→ Activity
Of the lines below, write out exactly those from the line with "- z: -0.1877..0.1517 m" through the line with "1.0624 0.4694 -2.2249", both included, and skip the rest.

→ Records from a data source
────────────────────

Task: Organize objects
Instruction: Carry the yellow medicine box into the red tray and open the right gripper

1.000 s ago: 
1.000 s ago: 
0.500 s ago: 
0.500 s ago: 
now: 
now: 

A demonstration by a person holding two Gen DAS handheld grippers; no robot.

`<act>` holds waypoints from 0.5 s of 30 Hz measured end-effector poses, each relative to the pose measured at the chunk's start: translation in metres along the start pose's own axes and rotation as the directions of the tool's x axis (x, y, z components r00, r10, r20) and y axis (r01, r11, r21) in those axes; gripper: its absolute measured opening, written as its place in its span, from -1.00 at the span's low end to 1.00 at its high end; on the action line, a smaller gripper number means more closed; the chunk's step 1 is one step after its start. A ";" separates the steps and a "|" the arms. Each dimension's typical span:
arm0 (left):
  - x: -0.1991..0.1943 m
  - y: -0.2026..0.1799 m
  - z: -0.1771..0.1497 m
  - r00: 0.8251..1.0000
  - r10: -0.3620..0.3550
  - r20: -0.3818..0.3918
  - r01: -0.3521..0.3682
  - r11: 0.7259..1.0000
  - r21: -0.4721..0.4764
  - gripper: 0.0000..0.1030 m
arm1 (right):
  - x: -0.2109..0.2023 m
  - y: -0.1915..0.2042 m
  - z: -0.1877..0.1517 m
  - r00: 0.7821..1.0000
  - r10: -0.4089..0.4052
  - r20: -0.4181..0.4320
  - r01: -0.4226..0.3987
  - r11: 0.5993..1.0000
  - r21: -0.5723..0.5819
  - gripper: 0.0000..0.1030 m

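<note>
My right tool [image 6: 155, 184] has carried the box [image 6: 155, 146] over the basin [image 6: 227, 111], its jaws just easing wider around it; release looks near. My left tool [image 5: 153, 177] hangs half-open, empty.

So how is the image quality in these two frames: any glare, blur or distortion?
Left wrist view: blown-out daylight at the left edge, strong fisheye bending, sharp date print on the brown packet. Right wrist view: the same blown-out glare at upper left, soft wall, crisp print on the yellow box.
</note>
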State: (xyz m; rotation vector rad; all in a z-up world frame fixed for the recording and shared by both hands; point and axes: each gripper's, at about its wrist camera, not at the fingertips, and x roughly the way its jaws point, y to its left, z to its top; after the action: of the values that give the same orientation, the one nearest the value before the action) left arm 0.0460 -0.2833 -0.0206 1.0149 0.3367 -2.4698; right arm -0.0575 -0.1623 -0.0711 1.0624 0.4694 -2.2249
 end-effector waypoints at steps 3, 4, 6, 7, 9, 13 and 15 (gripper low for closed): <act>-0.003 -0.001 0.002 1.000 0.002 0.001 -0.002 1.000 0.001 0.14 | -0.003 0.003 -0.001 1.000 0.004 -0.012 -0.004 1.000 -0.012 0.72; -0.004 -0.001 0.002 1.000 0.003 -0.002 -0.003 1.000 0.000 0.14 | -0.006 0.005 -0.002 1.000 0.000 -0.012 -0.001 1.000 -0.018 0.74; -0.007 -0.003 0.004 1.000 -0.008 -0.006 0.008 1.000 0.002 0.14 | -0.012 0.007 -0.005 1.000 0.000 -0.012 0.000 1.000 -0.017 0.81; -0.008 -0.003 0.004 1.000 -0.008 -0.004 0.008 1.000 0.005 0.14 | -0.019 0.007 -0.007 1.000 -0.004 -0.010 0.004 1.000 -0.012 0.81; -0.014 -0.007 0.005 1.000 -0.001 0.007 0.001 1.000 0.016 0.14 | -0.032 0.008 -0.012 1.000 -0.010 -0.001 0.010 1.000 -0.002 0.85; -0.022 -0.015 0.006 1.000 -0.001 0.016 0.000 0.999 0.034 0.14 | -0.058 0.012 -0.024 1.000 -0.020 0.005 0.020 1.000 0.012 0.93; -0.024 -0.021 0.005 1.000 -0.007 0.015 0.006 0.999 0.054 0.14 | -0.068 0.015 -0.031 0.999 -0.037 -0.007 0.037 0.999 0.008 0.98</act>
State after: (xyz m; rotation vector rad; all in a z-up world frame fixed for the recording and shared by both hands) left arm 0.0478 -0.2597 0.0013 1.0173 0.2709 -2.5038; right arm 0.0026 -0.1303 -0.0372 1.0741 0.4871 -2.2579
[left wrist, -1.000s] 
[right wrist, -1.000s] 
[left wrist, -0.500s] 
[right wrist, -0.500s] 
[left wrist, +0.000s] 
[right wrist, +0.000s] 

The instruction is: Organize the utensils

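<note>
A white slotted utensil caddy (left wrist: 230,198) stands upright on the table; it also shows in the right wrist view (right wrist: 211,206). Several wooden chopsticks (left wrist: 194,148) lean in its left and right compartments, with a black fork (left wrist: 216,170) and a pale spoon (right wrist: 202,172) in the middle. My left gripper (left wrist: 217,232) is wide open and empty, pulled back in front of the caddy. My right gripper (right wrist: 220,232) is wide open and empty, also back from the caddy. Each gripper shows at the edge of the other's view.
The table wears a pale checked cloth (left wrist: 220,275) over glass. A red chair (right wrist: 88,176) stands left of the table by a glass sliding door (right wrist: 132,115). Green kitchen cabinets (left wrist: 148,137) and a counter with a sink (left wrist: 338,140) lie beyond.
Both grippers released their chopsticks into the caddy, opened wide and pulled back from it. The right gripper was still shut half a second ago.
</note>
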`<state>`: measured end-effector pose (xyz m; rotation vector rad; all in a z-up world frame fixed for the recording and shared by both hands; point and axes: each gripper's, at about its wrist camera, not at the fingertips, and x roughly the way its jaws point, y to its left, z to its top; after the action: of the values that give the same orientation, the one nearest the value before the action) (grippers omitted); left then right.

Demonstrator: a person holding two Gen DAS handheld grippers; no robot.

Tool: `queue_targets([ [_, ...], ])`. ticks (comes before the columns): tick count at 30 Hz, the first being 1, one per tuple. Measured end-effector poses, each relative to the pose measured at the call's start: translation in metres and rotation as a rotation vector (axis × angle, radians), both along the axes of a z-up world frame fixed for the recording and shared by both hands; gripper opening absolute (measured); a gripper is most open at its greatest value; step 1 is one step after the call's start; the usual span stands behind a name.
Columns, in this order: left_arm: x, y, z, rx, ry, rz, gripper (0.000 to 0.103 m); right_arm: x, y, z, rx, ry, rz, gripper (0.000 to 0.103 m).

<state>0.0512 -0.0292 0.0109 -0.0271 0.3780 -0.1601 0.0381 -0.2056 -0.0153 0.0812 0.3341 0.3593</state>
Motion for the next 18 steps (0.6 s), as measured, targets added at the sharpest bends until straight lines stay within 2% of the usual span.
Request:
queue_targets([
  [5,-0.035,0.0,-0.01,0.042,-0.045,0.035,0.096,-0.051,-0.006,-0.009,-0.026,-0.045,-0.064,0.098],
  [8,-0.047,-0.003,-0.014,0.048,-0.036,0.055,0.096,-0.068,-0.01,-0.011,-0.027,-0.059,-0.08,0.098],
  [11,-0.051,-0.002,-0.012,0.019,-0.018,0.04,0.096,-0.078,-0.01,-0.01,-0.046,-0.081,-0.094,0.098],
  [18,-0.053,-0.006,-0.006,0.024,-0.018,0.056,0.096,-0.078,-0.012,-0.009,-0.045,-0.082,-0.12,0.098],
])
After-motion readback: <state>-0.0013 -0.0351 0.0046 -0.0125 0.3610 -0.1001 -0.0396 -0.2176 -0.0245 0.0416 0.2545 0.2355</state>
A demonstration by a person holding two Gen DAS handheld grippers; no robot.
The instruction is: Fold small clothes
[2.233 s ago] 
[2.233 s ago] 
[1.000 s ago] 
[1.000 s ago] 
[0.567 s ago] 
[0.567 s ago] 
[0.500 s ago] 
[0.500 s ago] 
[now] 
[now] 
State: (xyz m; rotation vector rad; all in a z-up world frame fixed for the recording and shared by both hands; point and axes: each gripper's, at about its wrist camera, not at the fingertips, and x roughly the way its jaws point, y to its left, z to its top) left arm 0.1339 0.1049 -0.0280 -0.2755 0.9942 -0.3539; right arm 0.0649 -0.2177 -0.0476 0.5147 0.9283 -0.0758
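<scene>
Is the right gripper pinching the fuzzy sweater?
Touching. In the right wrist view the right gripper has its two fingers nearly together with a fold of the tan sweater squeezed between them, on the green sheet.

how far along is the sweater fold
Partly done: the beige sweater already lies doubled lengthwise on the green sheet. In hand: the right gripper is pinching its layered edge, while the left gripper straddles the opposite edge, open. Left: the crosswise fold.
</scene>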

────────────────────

→ Task answer
  - z: -0.1877..0.1517 m
  - r00: 0.7821..1.0000
  - r10: -0.4089..0.4052
  - r20: -0.4181..0.4320
  - r01: -0.4226..0.3987
  - r11: 0.5993..1.0000
  - r21: -0.5723..0.5819
  - gripper: 0.0000..0.1030 m

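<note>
My right tool [image 6: 155, 184] has carried the box [image 6: 155, 146] over the basin [image 6: 227, 111], its jaws just easing wider around it; release looks near. My left tool [image 5: 153, 177] hangs half-open, empty.

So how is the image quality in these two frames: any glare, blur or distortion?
Left wrist view: blown-out daylight at the left edge, strong fisheye bending, sharp date print on the brown packet. Right wrist view: the same blown-out glare at upper left, soft wall, crisp print on the yellow box.
</note>
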State: (xyz m; rotation vector rad; all in a z-up world frame fixed for the recording and shared by both hands; point and axes: each gripper's, at about its wrist camera, not at the fingertips, and x roughly the way its jaws point, y to its left, z to its top; after the action: of the values that give the same orientation, the one nearest the value before the action) left arm 0.0460 -0.2833 -0.0206 1.0149 0.3367 -2.4698; right arm -0.0575 -0.1623 -0.0711 1.0624 0.4694 -2.2249

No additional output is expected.